Nope. Absolutely NTA. I love my 3 kids to bits. They are AN accomplishment. They are not my GREATEST accomplishment. Raising offspring isn't and shouldn't be a noteworthy thing. Is it hard? Abso-effing-lutely! Does it take a huge chunk of your time and life? Yep! But so do so many other things. Having children IS rewarding. But it's not worth an award.
NTA - anyone can give birth. Parenting is harder, but most Americans don't seem to factor that in following BIRTH. Don't delete yourself for the sake of your offspring: teach them that they are valued, respected and should be capable of living up to their own decent values.
If she's a jerk for feeling attacked by a comment like that, then he's also a jerk for butting in and answering for her, and -he- was a jerk first. She didn't say anything rude out loud: those were just her thoughts at the time. All she told him was that she didn't want to be reduced to her female body, which is perfectly reasonable...
Nearly anyone can have kids, it's not exactly hard. Very few can climb Kili, never mind all her other achievements.
Good grief my kids fall about half way. They have grown into Good, kind, smart adults with their heads on tge right way. All I did was give birth and tried to teach them how to be adults - I did my job. My greatest accomplishments are other things that define me as the person I am. My kids are their own people creating their own greatest accomplishments
I overheard my dad told my mom that he didn't accomplish as a good father. I felt sorry for him. He shoulld not have felt he failed. He loved us and worked very hard to provide for his family. In my view my siblings and I are not to be his accomplishment.
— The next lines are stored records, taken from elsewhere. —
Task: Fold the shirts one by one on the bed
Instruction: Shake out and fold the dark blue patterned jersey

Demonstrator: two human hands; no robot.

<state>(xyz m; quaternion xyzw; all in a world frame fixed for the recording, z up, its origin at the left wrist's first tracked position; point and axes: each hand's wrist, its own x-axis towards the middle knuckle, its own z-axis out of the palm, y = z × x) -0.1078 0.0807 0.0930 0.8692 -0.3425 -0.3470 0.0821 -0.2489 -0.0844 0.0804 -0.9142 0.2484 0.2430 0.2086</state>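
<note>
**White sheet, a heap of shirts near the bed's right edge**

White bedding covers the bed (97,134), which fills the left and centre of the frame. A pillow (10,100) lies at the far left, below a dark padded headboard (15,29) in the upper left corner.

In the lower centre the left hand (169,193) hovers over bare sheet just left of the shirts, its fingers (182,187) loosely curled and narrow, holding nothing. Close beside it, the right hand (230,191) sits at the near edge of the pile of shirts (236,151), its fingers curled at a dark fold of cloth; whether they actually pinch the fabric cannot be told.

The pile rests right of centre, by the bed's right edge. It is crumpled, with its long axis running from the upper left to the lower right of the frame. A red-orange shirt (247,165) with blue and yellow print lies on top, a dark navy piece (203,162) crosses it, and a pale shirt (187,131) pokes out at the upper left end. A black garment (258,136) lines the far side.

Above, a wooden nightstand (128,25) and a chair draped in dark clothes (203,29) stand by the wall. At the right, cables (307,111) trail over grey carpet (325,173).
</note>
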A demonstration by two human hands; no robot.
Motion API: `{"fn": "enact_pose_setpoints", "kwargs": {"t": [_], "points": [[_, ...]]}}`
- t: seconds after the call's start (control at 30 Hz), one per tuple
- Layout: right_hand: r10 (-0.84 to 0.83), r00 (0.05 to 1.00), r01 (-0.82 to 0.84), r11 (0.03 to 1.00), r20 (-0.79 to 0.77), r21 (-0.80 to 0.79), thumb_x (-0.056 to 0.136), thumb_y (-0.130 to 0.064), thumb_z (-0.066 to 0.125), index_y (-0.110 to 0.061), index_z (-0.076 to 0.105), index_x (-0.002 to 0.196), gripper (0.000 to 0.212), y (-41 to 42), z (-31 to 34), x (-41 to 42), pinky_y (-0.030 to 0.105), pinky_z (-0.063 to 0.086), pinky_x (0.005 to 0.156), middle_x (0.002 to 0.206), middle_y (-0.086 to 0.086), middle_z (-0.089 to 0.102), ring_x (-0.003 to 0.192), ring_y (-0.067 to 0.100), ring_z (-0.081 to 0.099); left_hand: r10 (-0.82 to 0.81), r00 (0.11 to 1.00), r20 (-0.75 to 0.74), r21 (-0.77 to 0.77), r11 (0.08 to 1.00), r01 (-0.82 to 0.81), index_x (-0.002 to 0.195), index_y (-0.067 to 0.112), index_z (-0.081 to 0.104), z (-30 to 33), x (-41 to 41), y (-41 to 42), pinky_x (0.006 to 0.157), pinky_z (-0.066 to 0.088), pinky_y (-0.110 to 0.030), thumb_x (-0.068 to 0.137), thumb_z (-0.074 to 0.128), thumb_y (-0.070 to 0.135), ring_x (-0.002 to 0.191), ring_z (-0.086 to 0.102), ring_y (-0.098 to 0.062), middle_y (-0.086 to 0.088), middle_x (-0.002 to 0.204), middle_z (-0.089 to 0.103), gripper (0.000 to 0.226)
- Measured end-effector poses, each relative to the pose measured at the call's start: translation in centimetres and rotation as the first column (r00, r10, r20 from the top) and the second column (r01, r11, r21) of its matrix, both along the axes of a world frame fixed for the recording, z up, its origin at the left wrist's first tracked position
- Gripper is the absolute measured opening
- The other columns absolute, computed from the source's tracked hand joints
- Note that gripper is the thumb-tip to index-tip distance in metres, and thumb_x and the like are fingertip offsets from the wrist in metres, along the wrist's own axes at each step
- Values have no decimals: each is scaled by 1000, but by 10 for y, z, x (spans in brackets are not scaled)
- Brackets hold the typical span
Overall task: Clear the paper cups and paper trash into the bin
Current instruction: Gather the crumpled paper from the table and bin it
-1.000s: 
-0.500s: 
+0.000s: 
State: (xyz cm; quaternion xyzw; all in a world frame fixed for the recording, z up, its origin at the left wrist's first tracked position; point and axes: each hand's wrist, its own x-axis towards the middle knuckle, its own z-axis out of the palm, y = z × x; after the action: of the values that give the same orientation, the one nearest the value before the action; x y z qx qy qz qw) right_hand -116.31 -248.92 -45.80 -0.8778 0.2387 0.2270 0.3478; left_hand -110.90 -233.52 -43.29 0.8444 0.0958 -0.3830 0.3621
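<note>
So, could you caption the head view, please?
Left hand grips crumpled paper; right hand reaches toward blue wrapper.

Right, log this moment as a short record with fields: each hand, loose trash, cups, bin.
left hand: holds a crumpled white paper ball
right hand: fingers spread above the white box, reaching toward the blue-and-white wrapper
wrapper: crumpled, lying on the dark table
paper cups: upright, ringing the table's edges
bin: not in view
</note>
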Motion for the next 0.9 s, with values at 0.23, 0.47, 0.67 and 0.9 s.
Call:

Our efforts and achievements depend on our own capabilities as adults.
It depends on the person. Everyone views their accomplishments as something different. Accomplishments are subjective.
Your children are the greatest accomplishments of the process of evolution, not yours. You did what you were biologically able to do. Hurra! You did not traumatize your offspring to the point of ruining their future lives. Hurra! Here's your medal. What nonsense. I guess most people have nothing noteworthy, nothing that isn't trivial to show for themselves, so they say that their children are their accomplishments. Personally, I see such people as failures, as people who never worked or strived, or accomplished anything that wasn't easy, necessary, and common.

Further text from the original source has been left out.